Wednesday, October 14, 2009

By popular demand: How to make a report showing %CPU time for a particular process?

A regular reader of this blog asked me a question which I deemed important/good enough to be shared with the community. So this blog posting will be about his question: How to create a report containing a graph on %CPU time for a particular process?

Well, sometimes making such a thing is like baking bread. We need some ingredients which need to be put together in a certain order, than it needs to be processed (baked) before we end up with a ‘consumable’ result (the report with the graph).
image
Bing Image Search: ‘Baking’

So let’s start baking!. In this example we want to capture the %CPU Time of the sqlservr.exe process (SQL Server process).

The first ingredient we need is:

Performance Collection Rule
This is needed for capturing some kind of performance. in this case the %CPU Time of the process sqlservr.exe.

Sometimes it is made easy, and the Performance Collection Rule is already in place since it is part of a certain MP. Download Boris Yanushpolsky’s MPViewer version 1.7 from here. Open the MP what might contain that rule and check it out. Use your common sense here: The IIS MP won’t contain a Collection Rule for the SQL Server process…

But for this posting let’s assume there isn’t a Performance Collection Rule in place. So we need to make it ourselves.

  1. Start the OpsMgr Console > Authoring > Rules. Right click it > New Rule > Collection Rules > Performance Based > Windows Performance:
    image
    Make sure to put this Rule into its own MP! Click Next.

  2. Give it a recognizable rule name and select a proper Rule Category (in this case Performance Collection is good)
     image
    The Rule Target must be wisely chosen. Since we want to measure/report on sqlservr.exe we can target it at the SQL 2008 DB Engine. This way we don’t have to disable the rule because it won’t be targeted at all computers, only computers running the SQL 2008 DB Engine. Suppose you would target this rule at Windows Computer. Now we would have to disable the rule since it would be targeted at all monitored Windows Computers, whether or not they are running SQL Server 2008. And enable the rule by using an override targeted at a group containing all SQL 2008 servers.

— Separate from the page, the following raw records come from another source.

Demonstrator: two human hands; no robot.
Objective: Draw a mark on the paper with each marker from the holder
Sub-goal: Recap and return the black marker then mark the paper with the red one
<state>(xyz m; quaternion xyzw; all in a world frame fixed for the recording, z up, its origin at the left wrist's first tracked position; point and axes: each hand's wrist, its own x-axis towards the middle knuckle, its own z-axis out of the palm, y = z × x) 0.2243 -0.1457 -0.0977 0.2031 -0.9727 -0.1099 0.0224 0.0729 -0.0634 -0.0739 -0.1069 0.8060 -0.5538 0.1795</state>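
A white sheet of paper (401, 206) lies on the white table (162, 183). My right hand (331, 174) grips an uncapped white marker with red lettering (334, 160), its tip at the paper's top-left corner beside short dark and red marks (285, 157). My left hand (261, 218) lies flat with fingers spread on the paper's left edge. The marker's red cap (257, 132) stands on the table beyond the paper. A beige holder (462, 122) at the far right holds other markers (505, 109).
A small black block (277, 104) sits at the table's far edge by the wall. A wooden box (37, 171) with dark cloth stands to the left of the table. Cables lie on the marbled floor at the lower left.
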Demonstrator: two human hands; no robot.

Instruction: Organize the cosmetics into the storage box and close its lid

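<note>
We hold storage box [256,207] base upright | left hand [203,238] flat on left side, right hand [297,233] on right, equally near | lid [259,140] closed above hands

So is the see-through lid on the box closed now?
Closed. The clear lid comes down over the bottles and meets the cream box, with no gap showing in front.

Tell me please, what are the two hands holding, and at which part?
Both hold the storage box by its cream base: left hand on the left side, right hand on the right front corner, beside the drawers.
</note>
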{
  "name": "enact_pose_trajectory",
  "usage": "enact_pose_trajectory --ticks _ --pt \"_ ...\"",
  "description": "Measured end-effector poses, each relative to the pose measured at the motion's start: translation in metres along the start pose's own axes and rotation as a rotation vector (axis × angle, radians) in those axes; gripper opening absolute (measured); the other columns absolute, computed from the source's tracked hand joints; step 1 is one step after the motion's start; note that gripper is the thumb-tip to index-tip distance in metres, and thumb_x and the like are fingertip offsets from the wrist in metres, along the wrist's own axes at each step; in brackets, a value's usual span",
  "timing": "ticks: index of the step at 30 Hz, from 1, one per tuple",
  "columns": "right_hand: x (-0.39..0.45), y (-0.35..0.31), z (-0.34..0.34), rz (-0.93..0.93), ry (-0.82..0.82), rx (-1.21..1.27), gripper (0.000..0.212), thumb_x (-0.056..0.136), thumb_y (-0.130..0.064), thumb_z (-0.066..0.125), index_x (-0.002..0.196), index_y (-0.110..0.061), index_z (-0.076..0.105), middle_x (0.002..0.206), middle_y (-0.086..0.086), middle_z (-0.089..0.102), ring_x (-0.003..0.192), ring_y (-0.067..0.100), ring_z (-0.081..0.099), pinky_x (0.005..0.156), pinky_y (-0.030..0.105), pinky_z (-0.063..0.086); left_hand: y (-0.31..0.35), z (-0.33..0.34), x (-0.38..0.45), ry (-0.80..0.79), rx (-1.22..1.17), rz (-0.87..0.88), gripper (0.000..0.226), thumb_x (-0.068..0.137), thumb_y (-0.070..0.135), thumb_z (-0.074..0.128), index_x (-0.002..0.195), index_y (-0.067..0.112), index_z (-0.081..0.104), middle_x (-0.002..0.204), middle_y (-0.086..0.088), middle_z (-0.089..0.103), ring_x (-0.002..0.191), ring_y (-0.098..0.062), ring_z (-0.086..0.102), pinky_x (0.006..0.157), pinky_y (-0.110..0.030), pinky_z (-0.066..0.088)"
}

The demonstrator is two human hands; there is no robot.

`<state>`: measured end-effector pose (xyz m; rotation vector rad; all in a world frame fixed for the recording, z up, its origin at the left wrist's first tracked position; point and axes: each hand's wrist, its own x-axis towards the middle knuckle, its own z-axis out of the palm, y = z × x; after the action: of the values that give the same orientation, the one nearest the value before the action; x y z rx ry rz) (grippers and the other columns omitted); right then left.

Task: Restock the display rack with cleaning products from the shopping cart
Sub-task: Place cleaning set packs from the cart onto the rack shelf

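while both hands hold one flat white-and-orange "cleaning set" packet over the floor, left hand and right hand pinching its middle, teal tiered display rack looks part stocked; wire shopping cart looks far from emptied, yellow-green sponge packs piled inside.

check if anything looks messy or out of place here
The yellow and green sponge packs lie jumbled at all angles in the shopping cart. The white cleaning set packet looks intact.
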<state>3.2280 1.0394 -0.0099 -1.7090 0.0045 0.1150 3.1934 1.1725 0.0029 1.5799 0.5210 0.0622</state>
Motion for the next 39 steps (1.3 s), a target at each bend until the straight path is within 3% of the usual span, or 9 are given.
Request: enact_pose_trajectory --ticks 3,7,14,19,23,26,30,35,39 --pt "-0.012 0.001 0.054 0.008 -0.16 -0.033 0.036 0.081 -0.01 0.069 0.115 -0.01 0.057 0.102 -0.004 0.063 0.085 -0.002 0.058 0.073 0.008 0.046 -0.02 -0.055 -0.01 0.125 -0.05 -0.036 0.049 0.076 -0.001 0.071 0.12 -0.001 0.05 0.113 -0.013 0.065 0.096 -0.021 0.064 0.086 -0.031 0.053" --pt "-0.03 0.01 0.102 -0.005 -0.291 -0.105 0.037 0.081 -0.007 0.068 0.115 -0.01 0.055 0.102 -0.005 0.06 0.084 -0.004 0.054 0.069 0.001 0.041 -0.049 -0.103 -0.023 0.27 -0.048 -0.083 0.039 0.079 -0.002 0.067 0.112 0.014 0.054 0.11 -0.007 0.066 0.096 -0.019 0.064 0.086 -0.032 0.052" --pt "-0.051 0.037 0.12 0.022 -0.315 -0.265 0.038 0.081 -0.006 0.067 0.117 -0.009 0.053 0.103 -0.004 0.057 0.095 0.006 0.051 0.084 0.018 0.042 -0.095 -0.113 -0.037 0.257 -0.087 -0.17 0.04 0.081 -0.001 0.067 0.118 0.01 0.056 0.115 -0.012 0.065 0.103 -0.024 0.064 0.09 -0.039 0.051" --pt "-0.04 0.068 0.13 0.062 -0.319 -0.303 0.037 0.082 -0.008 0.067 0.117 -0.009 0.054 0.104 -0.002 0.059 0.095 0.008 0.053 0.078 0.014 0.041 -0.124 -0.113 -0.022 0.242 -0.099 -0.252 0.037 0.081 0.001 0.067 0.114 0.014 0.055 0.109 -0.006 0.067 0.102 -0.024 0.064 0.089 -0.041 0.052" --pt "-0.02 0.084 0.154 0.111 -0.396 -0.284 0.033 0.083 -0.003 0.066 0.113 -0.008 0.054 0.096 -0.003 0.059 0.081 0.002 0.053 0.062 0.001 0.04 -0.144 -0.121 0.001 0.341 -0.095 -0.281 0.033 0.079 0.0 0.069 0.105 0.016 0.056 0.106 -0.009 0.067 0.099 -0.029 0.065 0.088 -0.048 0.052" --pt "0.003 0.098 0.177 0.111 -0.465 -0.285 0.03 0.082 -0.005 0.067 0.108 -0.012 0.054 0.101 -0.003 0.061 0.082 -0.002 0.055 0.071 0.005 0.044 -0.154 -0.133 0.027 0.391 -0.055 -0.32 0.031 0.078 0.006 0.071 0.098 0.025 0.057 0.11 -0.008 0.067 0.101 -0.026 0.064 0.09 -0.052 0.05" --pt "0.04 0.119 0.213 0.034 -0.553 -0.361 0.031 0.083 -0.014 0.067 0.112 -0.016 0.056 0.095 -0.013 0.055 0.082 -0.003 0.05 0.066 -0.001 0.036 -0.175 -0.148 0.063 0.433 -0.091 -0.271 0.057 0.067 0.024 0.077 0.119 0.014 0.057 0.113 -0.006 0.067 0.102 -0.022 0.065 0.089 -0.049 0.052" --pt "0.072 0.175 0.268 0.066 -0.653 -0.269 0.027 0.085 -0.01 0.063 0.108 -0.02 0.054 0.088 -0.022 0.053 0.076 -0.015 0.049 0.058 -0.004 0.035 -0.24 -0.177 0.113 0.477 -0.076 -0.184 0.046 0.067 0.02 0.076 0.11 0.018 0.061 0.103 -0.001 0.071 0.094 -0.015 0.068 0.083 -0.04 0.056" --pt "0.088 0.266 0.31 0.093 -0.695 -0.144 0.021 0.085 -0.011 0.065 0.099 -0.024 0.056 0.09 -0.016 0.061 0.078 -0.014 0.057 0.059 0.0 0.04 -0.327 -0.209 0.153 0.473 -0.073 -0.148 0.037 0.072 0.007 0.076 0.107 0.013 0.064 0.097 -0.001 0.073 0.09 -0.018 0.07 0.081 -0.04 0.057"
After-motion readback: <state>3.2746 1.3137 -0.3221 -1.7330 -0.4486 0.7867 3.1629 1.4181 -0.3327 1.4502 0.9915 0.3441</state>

    So targeting is a very important issue when making rules/monitors.

    Click Next.

  3. Hit the button Select on the next screen and this screen will pop up:
    image
    Select a computer running the SQL 2008 DB Engine, select as Performance Counter ObjectProcess’, as counter% Processor Time’ and as instancesqlservr’ and hit OK. Now you are back in the other screen:
    image
    As you can see, the Object, Counter and Instance are already filled in. The only thing you have to change is the interval. For this example I have set it to 1 minute, which is way too much in a production environment. The default 15 minutes will suffice in most cases. Do not lower it since much data can be collected from it!

    Click Next.

  4. Here Optimization can be chosen. Of course, the accuracy of the collected data will be affected by it. But when having to run collections of many many processes, it is a good thing to think about. In this example I have chosen not to use it.
    image
    Click Create.

  5. Go to the Monitoring Pane > _ShowCase JB (name of the MP selected in Step 1) > right click it > New > Performance View. Select ‘Collect by specific rules’ and in the Criteria Description area click the link ‘specific rules…’ 
    image

  6. In the Select Rules screen, select the earlier created rule (Step 2) and click OK twice.
    image

  7. Now the Perfomance View for this rule will be shown.
    image
    Select the performance rule and in the Actions Pane click Select Time Range. Set it to one hour (just to see whether data is being collected) and hit OK.
    image

    As you can see, data is coming in:
    image 

So now we have the most important ingredient in place and a working order.

Report
All we need is a report showing this data. Gladly I have already written a series about that. The fourth posting in that series is at order here. Of course we don’t want reports about disks but about the %CPU time for the sqlservr.exe process so we need to change some items as described in that posting:

  1. In Step 6 of the previously mentioned posting you need to select as Performance ObjectProcess’. Hit the button Search and the correct Collection Rule will be shown. Select it and click OK.
    image
  2. Skip Steps 7 and 8 and click OK.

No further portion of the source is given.